______________________________________
Application of Artificial Intelligence to Assessment
______
A volume in
The MARCES Book Series
Hong Jiao, and Robert W. Lissitz, Series Editors
__________________________________________
Application of Artificial Intelligence to Assessment
______
edited by
Hong Jiao
University of Maryland
Robert W. Lissitz
University of Maryland
INFORMATION AGE PUBLISHING, INC.
Charlotte, NC www.infoagepub.com
Library of Congress Cataloging-in-Publication Data
A CIP record for this book is available from the Library of Congress
http://www.loc.gov
ISBN: 978-1-64113-951-9 (Paperback)
978-1-64113-952-6 (Hardcover)
978-1-64113-953-3 (E-Book)
Copyright 2020 Information Age Publishing Inc.

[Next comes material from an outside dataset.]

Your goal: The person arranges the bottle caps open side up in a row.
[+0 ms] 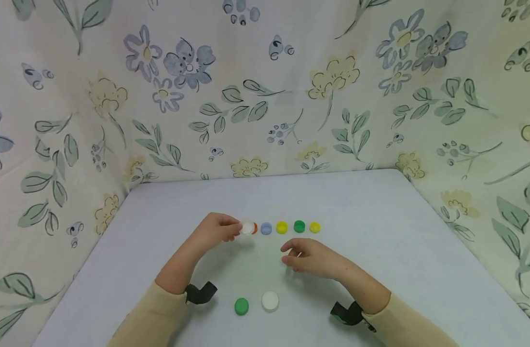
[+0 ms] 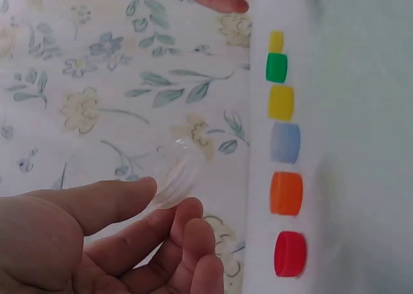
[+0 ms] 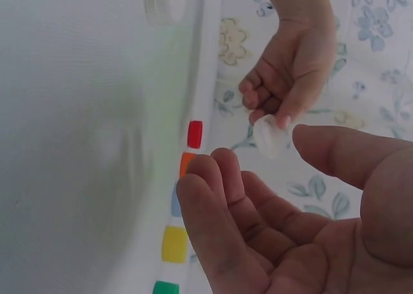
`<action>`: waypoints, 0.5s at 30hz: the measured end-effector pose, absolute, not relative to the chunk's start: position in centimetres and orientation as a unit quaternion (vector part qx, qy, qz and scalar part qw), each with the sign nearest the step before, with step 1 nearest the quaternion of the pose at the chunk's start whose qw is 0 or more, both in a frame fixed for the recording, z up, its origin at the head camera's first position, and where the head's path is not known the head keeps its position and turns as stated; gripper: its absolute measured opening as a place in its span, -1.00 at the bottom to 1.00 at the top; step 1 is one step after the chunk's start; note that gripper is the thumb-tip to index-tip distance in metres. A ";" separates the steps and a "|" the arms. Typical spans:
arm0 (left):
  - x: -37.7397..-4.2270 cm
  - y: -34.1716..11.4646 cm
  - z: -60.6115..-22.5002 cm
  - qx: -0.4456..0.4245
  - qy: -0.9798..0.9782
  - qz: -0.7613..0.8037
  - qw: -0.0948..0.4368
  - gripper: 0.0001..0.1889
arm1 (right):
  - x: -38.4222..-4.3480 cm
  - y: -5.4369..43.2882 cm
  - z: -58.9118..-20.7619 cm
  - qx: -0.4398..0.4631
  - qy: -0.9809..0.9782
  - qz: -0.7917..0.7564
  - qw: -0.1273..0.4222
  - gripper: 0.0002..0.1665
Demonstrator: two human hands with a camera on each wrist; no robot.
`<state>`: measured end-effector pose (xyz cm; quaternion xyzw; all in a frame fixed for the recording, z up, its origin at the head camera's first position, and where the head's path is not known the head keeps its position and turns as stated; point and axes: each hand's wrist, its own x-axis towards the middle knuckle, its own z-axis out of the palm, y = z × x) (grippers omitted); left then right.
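My left hand [image 1: 216, 228] pinches a translucent white bottle cap [image 1: 247, 227] between thumb and fingertips, raised above the tabletop. Behind it runs a row of caps: a red cap [image 2: 290, 254], an orange cap [image 2: 286, 193], a pale blue cap [image 1: 266, 228], a yellow cap [image 1: 282, 227], a green cap [image 1: 299, 226] and a smaller yellow cap [image 1: 315, 227]. In the head view, the red cap is hidden and the orange one partly covered. With nothing in its grasp, my right hand [image 1: 310, 256] hovers in front of the row's right part, fingers loosely bent and thumb apart.
Closer to me, a green cap [image 1: 241, 306] and a white cap [image 1: 270, 301] lie side by side between the forearms. The white table [image 1: 356, 202] ends at a floral curtain [image 1: 265, 67] behind and at both sides. Black camera mounts [image 1: 200, 293] stick out from the wrists.
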<state>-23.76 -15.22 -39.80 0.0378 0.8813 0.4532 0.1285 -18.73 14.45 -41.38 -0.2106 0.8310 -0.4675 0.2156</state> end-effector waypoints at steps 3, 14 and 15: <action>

All rights reserved. No part of this publication may be reproduced, stored in a
retrieval system, or transmitted, in any form or by any means, electronic, mechanical,
photocopying, microfilming, recording or otherwise, without written permission
from the publisher.
Printed in the United States of America
Chapter 1
Augmented Intelligence and the Future of Item Development
Mark J. Gierl
University of Alberta
Hollis Lai
University of Alberta
Donna Matovinovic
ACT Inc.
Testing organizations require large numbers of diverse, high-quality, content-specific items to support their current test delivery and test design initiatives. But the demand for test items far exceeds the supply. Conventional item development is a manual process that is both time consuming and expensive because each item is written individually by a subject-matter expert (SME) and then reviewed, edited, and revised by groups of SMEs to ensure every item meets quality control standards. As a result, item development serves as a critical bottleneck in our current approach to content development for testing. One way to address this problem is to augment the conventional approach with computer algorithms to improve the efficiency and increase the scalability of the item development process. Automatic item generation (AIG) is the process of using models to produce items using computer technology. With AIG a single model can be used to produce hundreds of new test items. The purpose of our chapter is to describe and illustrate how augmented intelligence in item development can be achieved with the use of AIG. The chapter contains three sections. In the first section, we describe the conventional approach to item development. We also explain why this approach cannot be used to meet the growing demand for new test items. In the second section, we introduce augmented intelligence in item development and we describe how AIG can be used to support the human-machine interactions needed for efficient and scalable content production. In the third section, we provide a summary and we highlight directions for future research.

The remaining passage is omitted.